By the time I was seven I thought of myself as a writer, or maybe a book maker or comic book artist. At any rate, I was writing stories in notebooks and making my own little illustrated stapled books, and reading as much as possible. I’ve been part of the world of literature for pretty much my whole conscious life. I first published in a national publication when I was a teenager, and my fifteen and sixteenth published books are due out in 2010.

In the mid nineteen-eighties, my husband Andy Weinberger and my brother-in-law Internet Guy David Weinberger brought me not quite kicking and screaming but muttering a lot into the world of computers. At first, my Zorba was for nothing but writing without having to retype. Well worth learning the stupid Word Star codes to avoid retyping. For a long time, I refused even to have a color monitor. I wanted my computer to be a writing machine.

But now, more than twenty years later, I spend at least an hour a day doing business by email; I keep three websites and upload to others. I do a Constant Contact e-newsletter for my local Integration organization; I write a newsletter on books that I email and post on my web page; I teach an occasional writing class online. I have also been blogging in a desultory fashion for a while, mostly posting an edited version of my private journal.

Now I’m going to try this blog, using WordPress on my web site, and I’m going to focus on what is happening to the written word in the social networking online world. Some of it is an unmitigated good– lots of small online zines for poetry, not to mention Garrison Keillor’s rich-mouthed daily readings at Writer’s Almanac– and some is scary. Book sales are way down– and for us so-called midlist writers (Gad I had that term)– book contracts are more and more difficult to find.

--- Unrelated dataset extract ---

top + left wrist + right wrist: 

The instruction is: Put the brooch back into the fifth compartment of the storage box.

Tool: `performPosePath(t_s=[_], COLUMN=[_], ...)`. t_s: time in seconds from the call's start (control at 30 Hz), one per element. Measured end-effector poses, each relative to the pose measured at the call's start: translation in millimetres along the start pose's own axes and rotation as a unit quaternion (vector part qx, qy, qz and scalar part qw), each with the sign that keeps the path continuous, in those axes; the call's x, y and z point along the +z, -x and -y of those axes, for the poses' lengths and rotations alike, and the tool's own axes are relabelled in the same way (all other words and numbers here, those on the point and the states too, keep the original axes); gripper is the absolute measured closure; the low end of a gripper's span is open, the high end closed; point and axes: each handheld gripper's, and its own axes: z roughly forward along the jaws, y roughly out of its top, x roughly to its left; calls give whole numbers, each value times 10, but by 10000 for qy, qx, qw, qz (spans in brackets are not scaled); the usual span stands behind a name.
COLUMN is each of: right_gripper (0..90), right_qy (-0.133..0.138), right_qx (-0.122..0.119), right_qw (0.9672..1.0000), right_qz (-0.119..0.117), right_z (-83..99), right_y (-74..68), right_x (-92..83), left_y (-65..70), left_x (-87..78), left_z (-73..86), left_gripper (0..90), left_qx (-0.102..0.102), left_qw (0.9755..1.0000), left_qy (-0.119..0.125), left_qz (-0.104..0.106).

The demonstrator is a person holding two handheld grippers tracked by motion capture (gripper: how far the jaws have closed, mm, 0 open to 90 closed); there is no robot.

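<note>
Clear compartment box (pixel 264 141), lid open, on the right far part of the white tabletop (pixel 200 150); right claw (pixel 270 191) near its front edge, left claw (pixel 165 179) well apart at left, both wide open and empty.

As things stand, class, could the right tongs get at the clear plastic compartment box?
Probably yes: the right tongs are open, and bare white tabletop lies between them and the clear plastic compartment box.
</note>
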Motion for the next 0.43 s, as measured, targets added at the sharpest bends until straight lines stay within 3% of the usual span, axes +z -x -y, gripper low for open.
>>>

It’s a moment when we stand at an abyss– unless, if you look at it a different way, it’s a vault to the stars.

Technology Rampant

Sunday, January 24th, 2010

Once again, late at night, I take a break (from re-reading Saramago’s Baltasar and Blimunda, in English of course), go upstairs, check my email, and end up involved in some technical wrangle.

Tonight I decided to install WordPress which I have in mind is somehow a better way to blog than Blogger, which I’ve had for a while. Maybe purer in its open sourceness? I’ve been meaning to start a real blog in January– not just an edited journal, which is what’s on my web page blog has been, and somehow I’ve never really gotten into using Blogger although it works just fine. Anyhow, I spent an hour or so with Startlogic my overly technical web host and fooling with WordPress itself and got it set up, but of course all the energy went to setting it up. And even when I tried writing on my little Acer in order to focus on words instead of all the neat software I can use, I started thinking Oh, I suppose I could go there from this computer too right? A whole word of dashboards and views and page sources and commands that do all kinds of things but of course my body gets tight, and it’s all eyes. And then I remember I’m old almost and WTF, why am I trying to master this instead of reading leatherbound books in a woody study with french doors open to a lawn and birdsong?

I hope to make this one…

Saturday, January 23rd, 2010

… a place for immediate reading and comments. I’ve been hoping to use some of this January time to set myself up as a genuine blogger.